Here’s an ethical (note: not ethnic. I will probably make that mistake, so forgive me) question for you:
You are a surgeon working in a hospital. You are aware of 5 other patients in that hospital require organ donations, and they need these donations pretty soon (ie within the next day or two, or they will die).
You have a patient that’s just come in for an appendicitis.
Now, you have a choice, do you:
a) kill this new patient and harvest his organs and use them in an organ transplant? (Assume that the organs are a match, no complications in surgery etc and they won’t be hit by a bus as soon as they leave the hospital)
b) treat the man for what he came in for and allow the other 5 patients to die?
This probably isn’t an uncommon question, and probably are many variations on this, but it always bubbles down to “Do you let x amount of people die and kill one person? Or do you allow the one person to live and kill x amount of people?”

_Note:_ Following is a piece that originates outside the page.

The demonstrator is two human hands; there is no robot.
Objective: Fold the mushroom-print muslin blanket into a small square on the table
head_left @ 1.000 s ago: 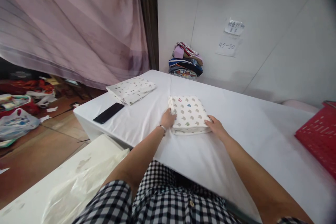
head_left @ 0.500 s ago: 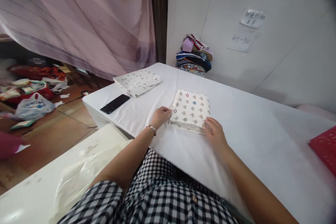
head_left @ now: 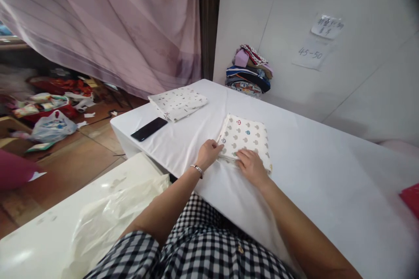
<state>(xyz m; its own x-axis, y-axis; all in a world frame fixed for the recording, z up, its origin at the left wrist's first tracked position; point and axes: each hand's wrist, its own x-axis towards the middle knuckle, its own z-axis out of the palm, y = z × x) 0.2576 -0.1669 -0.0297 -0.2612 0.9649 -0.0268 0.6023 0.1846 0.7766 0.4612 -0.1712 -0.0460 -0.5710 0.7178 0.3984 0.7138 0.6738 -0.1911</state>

Car/trains/helicopters/fighter jets oncoming, organ transplant, hostage situations, you get the idea, there’s a lot you can change.
I’m not quite doing ethics in Philosophy (though if I did theology I would have), which disappoints me because epistemology is so much harder than I really wanted it to be. Ethics I’ve done briefly before, and theology I’m comfortable with (but I don’t like it that much). Not that I can do anything about it now.
I’ve always been interested in people’s response to that question. They always seem to try and find a way out (for reference, you can never have an easy way out), no one ever gives a straight answer to the question. Except me, but then again I don’t give a personal opinion on the answer, just “Utilitarianism: kill the man”.
When they do answer, it’s a numbers game: x people live and 1 dies. Seems fair enough. Apparently.